Area Waters Threatened
Inside the Outdoors, March 1
, 2013

Its been said more times than enough, ‘do nothing and evil will result.’ That applies to all life styles whether one is talking about the sanctity of life, or in this case, the spread of invasive species that have, for years, threatened our waterways.

Many years ago, the Quagga Mussels made headlines followed by the introduction of Round Gobies that infiltrated Lake Erie. It became knowledgeable that these two species were prominent. Warnings were issued as well as alerts as to what to do when encountering these creatures. The key was to stop aquatic hitchhikers before they spread to other water basins.

Recently, while attending the Allegheny Sport, Travel and Outdoor Show, I happened to drop in and listen to John Hayes of the Pittsburgh Post Gazette talk about an invasive species threat that just may be threatening our trout streams. It’s called Didymo algae or rock snot.

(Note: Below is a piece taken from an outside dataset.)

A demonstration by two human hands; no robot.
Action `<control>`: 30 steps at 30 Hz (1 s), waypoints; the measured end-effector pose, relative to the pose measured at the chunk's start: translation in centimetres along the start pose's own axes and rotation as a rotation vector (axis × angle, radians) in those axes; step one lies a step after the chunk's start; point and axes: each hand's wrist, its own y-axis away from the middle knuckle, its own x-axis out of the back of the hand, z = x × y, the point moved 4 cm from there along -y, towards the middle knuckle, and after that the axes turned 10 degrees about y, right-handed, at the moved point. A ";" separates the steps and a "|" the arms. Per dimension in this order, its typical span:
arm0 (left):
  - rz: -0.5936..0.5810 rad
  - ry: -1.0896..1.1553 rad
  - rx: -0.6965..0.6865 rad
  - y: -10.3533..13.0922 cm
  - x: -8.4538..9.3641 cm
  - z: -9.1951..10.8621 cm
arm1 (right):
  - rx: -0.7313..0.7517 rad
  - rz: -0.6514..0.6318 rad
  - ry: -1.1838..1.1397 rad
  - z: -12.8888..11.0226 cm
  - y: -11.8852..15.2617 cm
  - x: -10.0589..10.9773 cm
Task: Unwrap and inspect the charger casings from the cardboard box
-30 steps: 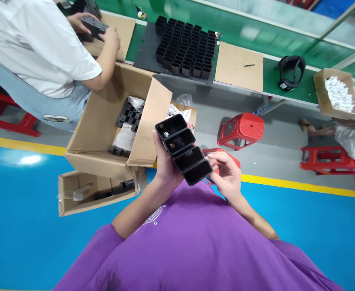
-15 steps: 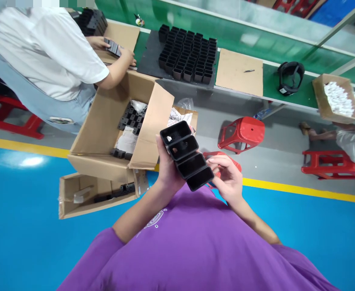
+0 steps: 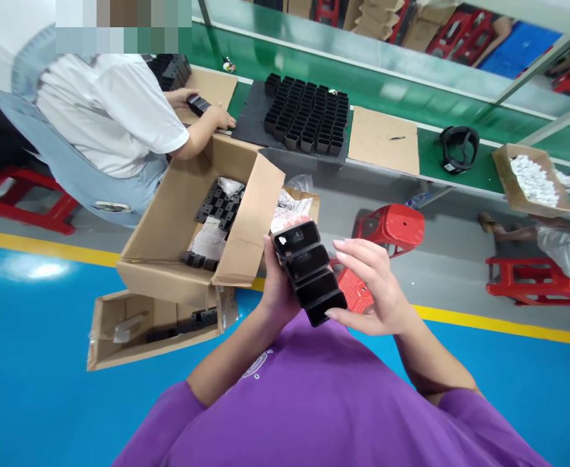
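Note:
My left hand point(image 3: 275, 290) is closed around the left side of a black plastic four-compartment holder point(image 3: 308, 272), which is tilted with its openings towards me. A small white spot shows inside its top compartment. To the right of the holder is my right hand point(image 3: 379, 288), its fingers stretched out and apart. The thumb tip overlaps the holder's lower right corner; whether it presses there I cannot tell. Below and left of the holder stands a large open carton point(image 3: 168, 227) with similar black pieces and white paper in it.
A smaller carton point(image 3: 104, 331) lies on the blue floor. On the green bench are rows of black holders point(image 3: 307, 113), a cardboard sheet point(image 3: 382, 139), a black headset point(image 3: 460, 149) and a box of white parts point(image 3: 503, 168). A co-worker point(image 3: 114, 123) works at left. Red stools point(image 3: 399, 224) stand near the bench.
My right hand's fingers have straightened and spread away from the holder's side, with the thumb now at its lower corner. The holder has turned slightly in my left hand. The view has shifted a little.

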 end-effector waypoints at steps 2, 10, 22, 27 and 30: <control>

According to the Pennsylvania Fish and Boat Commission, it can be described as it is ‘structurally unique’ as it is a “very large single-celled, coke-bottle shaped alga known as a diatom. This give mats of the species a characteristic wet cotton feel when handled, which distinguishes it from species of filamentous algae which generally are slimy to touch. It can produce an extracellular, branched stalk which can form strong attachments to a variety of substrates, including plants and hard substances such as plants and stones.”

Hayes told visitors that this creature is one microscopic cell that can reproduce on its own.

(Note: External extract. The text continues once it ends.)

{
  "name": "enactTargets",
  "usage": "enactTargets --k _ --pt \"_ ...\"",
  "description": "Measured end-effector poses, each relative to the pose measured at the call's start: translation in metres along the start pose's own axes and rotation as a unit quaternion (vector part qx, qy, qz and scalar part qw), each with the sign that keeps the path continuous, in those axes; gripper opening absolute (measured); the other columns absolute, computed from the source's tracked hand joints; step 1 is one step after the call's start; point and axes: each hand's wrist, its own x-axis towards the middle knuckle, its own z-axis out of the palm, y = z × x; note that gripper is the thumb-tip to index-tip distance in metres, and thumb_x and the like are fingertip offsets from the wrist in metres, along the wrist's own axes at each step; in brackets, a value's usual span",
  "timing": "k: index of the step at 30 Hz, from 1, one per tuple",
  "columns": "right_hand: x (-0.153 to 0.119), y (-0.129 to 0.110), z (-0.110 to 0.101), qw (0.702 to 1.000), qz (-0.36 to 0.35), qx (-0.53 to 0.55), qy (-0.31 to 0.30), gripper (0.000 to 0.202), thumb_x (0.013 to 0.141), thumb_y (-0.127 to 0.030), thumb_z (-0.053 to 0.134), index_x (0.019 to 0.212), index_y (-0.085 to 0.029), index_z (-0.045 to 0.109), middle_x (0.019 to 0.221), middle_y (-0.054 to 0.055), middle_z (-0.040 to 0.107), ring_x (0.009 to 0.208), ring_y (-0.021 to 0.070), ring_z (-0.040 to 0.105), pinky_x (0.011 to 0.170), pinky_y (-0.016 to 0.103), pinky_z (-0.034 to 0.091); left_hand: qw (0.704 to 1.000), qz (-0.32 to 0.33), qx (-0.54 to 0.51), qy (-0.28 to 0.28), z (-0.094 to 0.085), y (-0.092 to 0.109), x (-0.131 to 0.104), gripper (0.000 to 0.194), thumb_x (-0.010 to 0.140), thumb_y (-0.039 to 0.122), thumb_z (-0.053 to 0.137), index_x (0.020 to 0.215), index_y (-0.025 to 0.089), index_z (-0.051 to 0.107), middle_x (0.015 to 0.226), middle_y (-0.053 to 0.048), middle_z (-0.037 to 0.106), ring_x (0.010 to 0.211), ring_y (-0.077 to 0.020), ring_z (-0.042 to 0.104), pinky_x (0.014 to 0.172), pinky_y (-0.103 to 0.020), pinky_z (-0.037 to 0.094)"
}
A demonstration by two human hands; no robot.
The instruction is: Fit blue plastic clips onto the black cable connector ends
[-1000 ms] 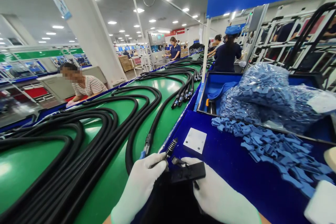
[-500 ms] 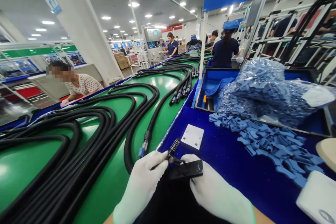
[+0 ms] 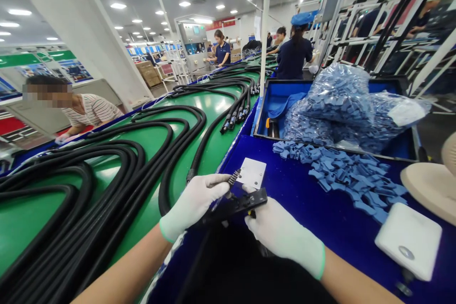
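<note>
My left hand point(image 3: 194, 202), in a white glove, is closed, with a short black piece with light ribs point(image 3: 234, 178) sticking up past its fingertips. My right hand point(image 3: 281, 230), also gloved, grips a long black bar-shaped piece point(image 3: 258, 197); a bit of yellow shows under it. Both hands are close together at the table's edge, and the bar reaches across toward my left fingers. Whether the two black pieces are joined I cannot tell. Just beyond the fingers lies a white block with small holes point(image 3: 252, 172).
Black hoses point(image 3: 156, 161) curve over the green surface point(image 3: 217, 99) at left. Loose blue plastic clips point(image 3: 342, 175) lie at right before a bin holding bagged clips point(image 3: 338, 95). A white box point(image 3: 409, 240) sits at lower right. A person in stripes point(image 3: 92, 109) leans in at left.
The camera view has shifted, so the surroundings appear further left. My hands are slightly higher, with more forearm showing. The black bar is now tilted up to the right; both hands keep their holds.
</note>
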Motion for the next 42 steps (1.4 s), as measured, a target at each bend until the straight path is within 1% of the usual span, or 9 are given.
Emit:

Known to first make its appearance in Wayne County in the northeastern part of the state, it made its way down to York and Adams Counties in the southern part of the state eventually showing up in the Youghiogheny River in Ohio Pyle. That is not to say its in the whole waterway, but just in a certain section.

According to Hayes, the area affected is located downstream below the falls. It has been concluded that kayakers coming from all over have put in their boats here bringing the algae from other water basins. The ‘snot’ has attached itself to the structures. When they are introduced to the waters, they are released, taking up residency onto the rocks, plants and bottoms.

“It’s too soon to tell how the presence of didymo will impact Youghiogheny trout stock and native trout reproduction in the region,” Hayes said. “The waters downstream clearly are in jeopardy. Considering didymo’s documented propensity to spread quickly, all the popular trout waters of the Laurel Highlands are also at risk.”

The question becomes obvious, “What would they do to streams and creeks?”

Even though there hasn’t been that much study on it, the conclusive evidence is unanimous. “Experts predict serious consequence for Western Pennsylvania trout anglers.”

Department of Natural Resources for Maryland, Ron Klauda, joined Hayes in helping listeners understand the real problems that are existing in efforts to try to ward off further spread of Didymo. He noted, “Banned in my state has been felt soles. In addition, we provide wader wash stations. In Pennsylvania, there is no ban on felt soles. Emphasis is more on education.”

According to John Arway, who, by the way was in attendance at the show, said, “We just need to be cautious as users of the river and make sure we clean our gear so that we aren’t responsible for spreading it around the watershed.”

“Scott Hoffman, president of Chestnut Ridge Trout Unlimited, built a Gear Washing Station that one can clean his or her boots in,” he said. It is located in Ohio Pyle State Park. He did so using his money at the cost of $50 to $60.”

He would like to see more of these built for the convenience of anglers exiting infested waters.

Klauda suggested that sportsmen wash their boots in soap and water and hang them up to dry for at least three days. “Once they are totally dry,” he said, “that ought to kill off all the cells that may have attached themselves to the bottom.”

“One can also use 10 percent household bleach and 90 percent water,” he concluded.

This solution should be applied to anything from kayaks to nets, cloths items, ropes, wading shoes or anything else submerged in the water. Also check the 2013 Pennsylvania Fish Summary booklet for added ways to ward off invasive species.